Collected data:
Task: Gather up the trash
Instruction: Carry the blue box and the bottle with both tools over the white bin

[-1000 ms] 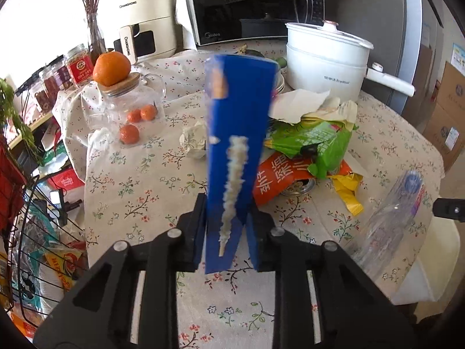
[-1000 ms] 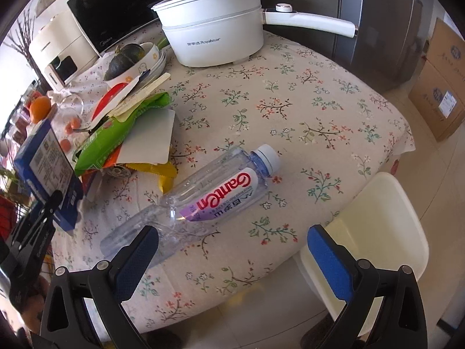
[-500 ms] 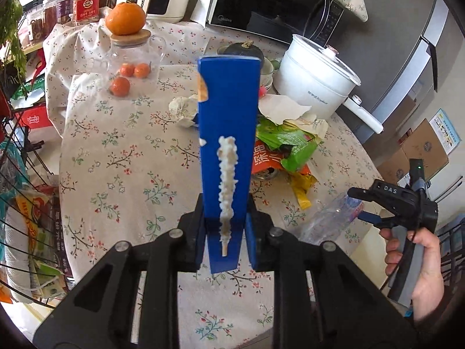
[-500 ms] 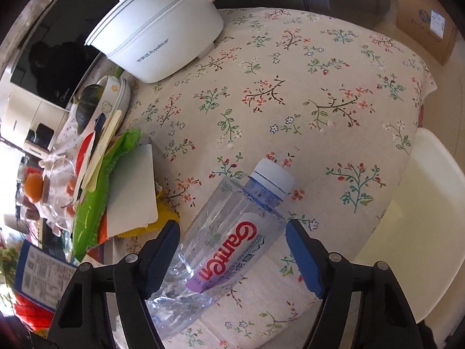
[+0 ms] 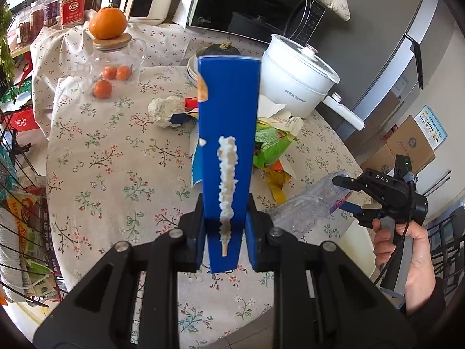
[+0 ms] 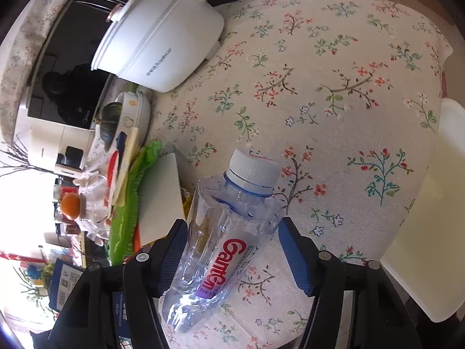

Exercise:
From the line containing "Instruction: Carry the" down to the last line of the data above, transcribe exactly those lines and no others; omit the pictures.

Answer space:
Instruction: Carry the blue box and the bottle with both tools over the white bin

[-1000 ms] 
[-1000 ms] 
[-500 ms] 
[-500 ms] 
[+0 ms] 
[+0 ms] 

With that, the exercise is complete.